Bailey and colleagues1 are to be commended for highlighting the potential of many medications to interact with grapefruit.1 However, one medication on their list (Table 11) deserves closer scrutiny.
At first glance, clopidogrel seems to fit the criteria of a medication that is a known substrate of CYP3A4 with low total bioavailability, but on closer examination the issue is less clear.

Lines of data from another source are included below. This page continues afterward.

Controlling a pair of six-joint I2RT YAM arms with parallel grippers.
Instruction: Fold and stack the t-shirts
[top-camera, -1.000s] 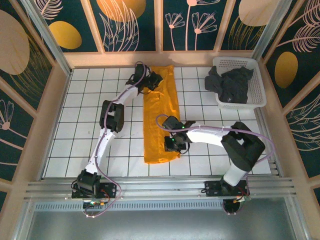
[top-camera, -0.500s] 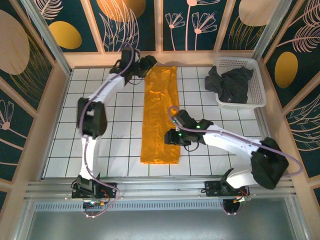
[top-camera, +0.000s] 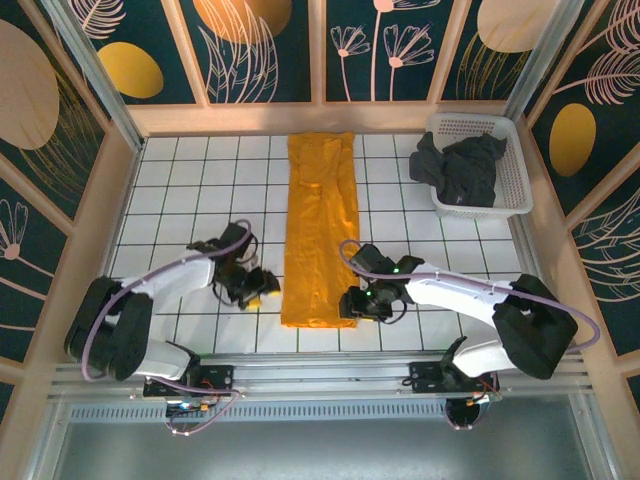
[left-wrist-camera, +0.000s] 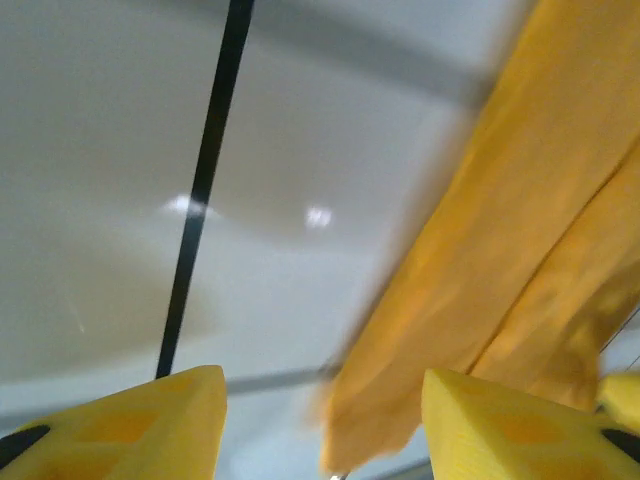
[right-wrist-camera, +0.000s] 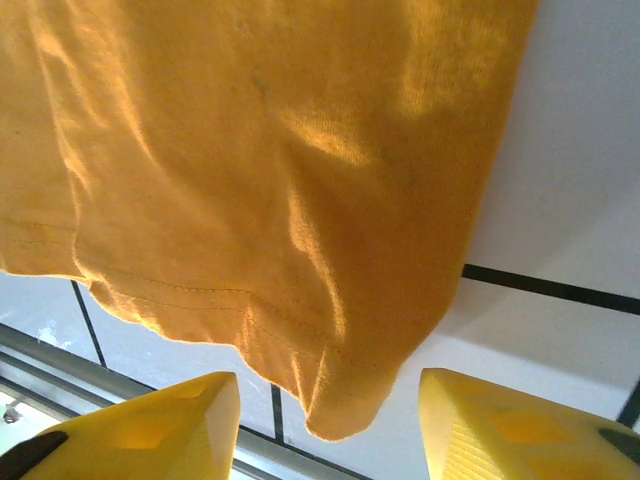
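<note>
Left claw (top-camera: 262, 290) moved from 12 o'clock to 6 o'clock hem of orange shirt (top-camera: 320, 230), facing right claw (top-camera: 352, 303); both spread; crosswise fold likely next.

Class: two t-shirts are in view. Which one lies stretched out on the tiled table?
The orange-yellow t-shirt, laid out as a long strip on the white tiles. The dark grey t-shirt sits crumpled in the white basket instead.
</note>
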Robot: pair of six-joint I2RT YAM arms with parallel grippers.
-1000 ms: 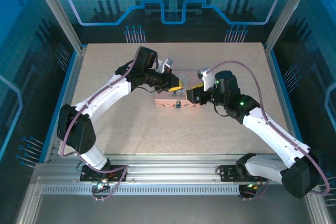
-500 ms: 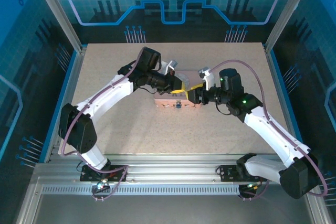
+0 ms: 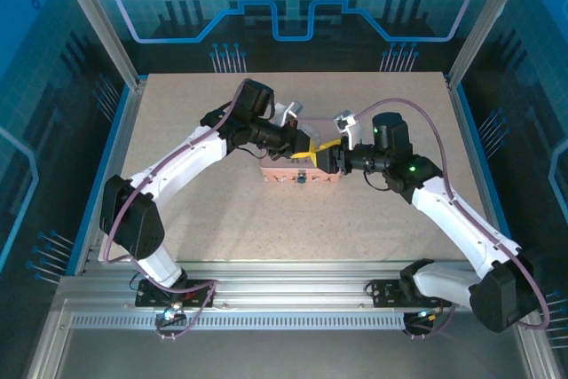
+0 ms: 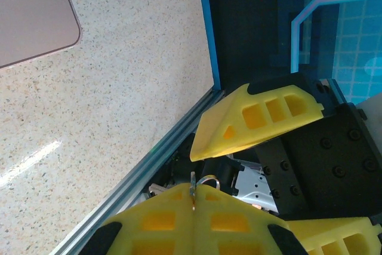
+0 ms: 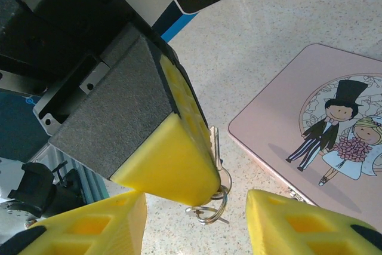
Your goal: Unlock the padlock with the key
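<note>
My left gripper (image 4: pixel 193 194) is shut on the key (image 5: pixel 214 141), a flat silver key that sticks out past the yellow fingertips with a wire ring (image 5: pixel 212 209) hanging under it. In the top view the left gripper (image 3: pixel 308 147) hovers over the pink tin (image 3: pixel 282 171). Directly facing it, my right gripper (image 5: pixel 197 222) stands open, its two yellow fingers on either side of the key's ring without touching it. The padlock (image 3: pixel 302 178) is a tiny dark piece on the tin's front edge, below both grippers.
The pink tin's picture lid (image 5: pixel 322 123) lies on the speckled table just right of the key. A blue rail and an aluminium frame (image 4: pixel 173 141) border the table. Open tabletop lies in front of the tin and to both sides.
The two grippers have drawn closer together above the tin: the left one eased right, the right one shifted up and left to meet it. The key stays gripped.
</note>
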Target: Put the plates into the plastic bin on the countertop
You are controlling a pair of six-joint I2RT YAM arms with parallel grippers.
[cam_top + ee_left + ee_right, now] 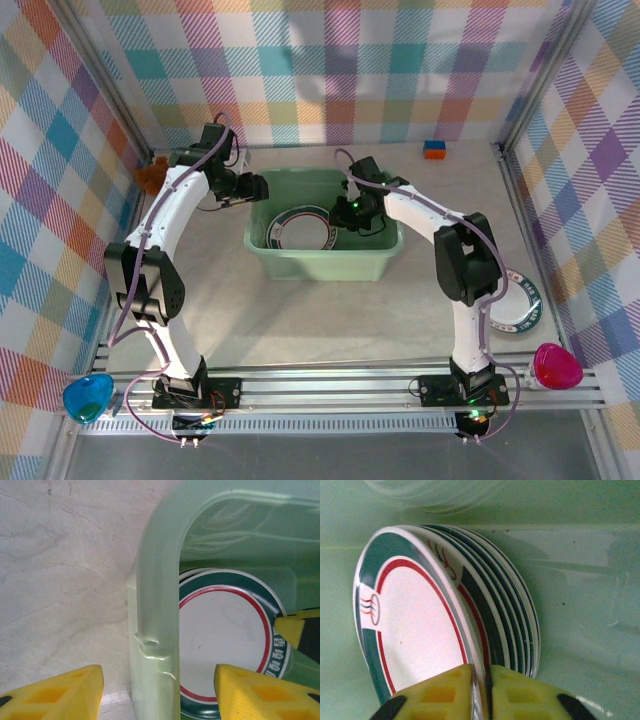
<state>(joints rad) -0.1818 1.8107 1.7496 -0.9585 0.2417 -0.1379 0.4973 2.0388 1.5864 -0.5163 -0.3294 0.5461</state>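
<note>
Straddling the plastic bin rim, left end effector faces stacked plates.

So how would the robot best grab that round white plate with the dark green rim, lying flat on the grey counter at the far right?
Probably by the rim. The white green-rimmed plate lies flat on the grey countertop, so only its thin edge offers a pinch. Come in low at its uncovered right edge, since the right arm hides its left part.
</note>
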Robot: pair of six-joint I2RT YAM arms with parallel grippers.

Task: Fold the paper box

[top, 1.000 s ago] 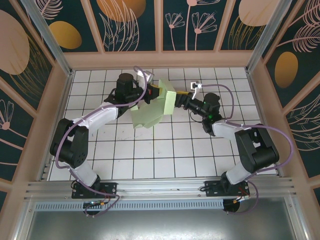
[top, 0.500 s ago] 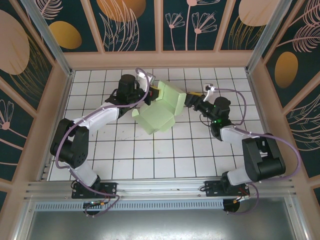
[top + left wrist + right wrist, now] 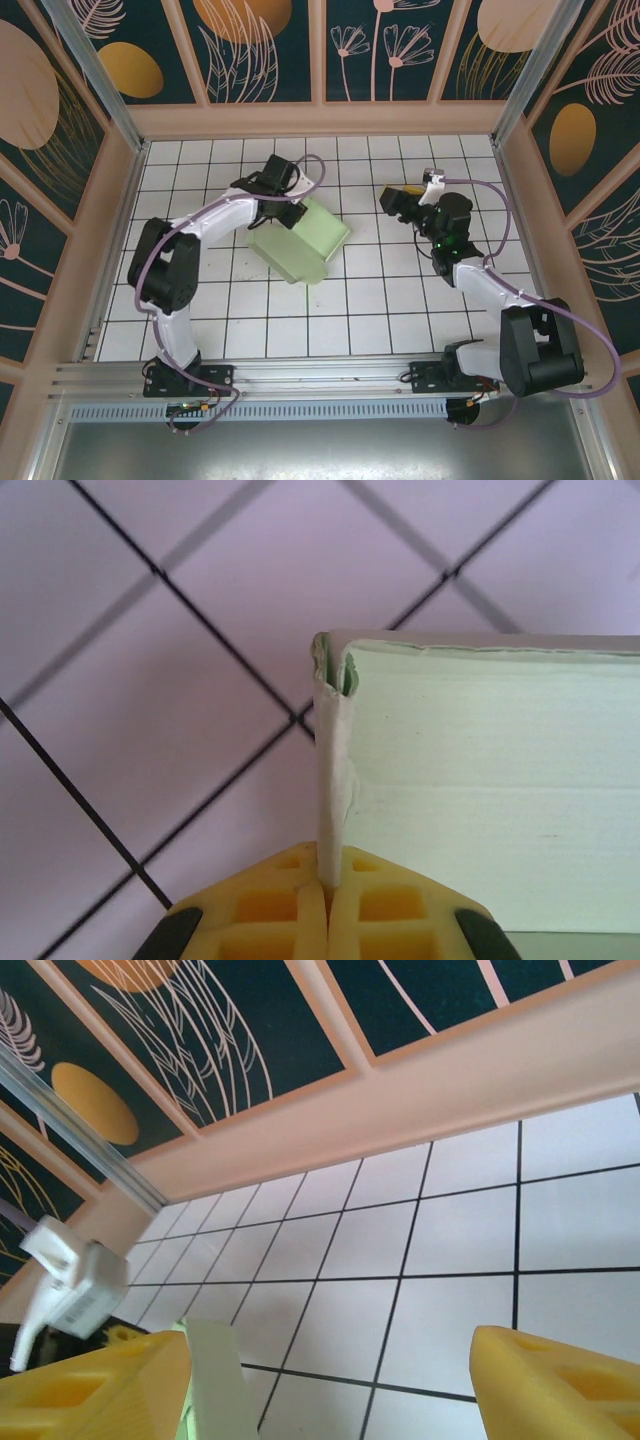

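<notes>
Bright, even overhead light; faint soft shadows; left wrist view soft-focused, purplish cast.

Pale mint-green thin card paper box point(image 3: 300, 243) lies on the white tiled table point(image 3: 380, 300), left of centre and toward the back wall. Left gripper point(image 3: 289, 209) sits at the box's far-left edge, jaws pinched onto one upright wall of it. Right gripper point(image 3: 394, 200) stands to the box's right, apart from it, jaws spread with nothing between them.
</notes>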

First, clopidogrel is a prodrug that needs to be metabolized to its active form.2 Therefore, it is the only medication listed in Table 11 whose interaction with grapefruit via CYP3A4 may lead to a loss of efficacy instead of toxicity (this was correctly stated in Table 11). However, the biotransformation of clopidogrel to its active form is a two-step process involving multiple CYP isoenzymes. Only in the second step in the process is CYP3A4 involved.3 Whether intestinal CYP3A4 (as opposed to hepatic CYP3A4) is even involved in this second step is unclear.
Second, the enzyme that is primarily responsible for the low bioavailability of clopidogrel is not a cytochrome P450 enzyme at all. Instead, 85% of clopidogrel is metabolized to an inactive compound through esterase enzymes.2 Interestingly, some suggest that grapefruit juice may inhibit intestinal esterase enzymes.4 If this were the case, grapefruit may increase the amount of parent drug available to be converted to its active form, which could lead to increased antiplatelet effect. Therefore, given the complex metabolic pathway of clopidogrel, what, if any, effect grapefruit would have on pharmacokinetics or pharmacodynamics of this agent is not clear. A randomized study examining the effect of grapefruit juice on the antiplatelet activity of clopidogrel will hopefully shed more light on this issue (ClinicalTrials.gov: NCT00817999).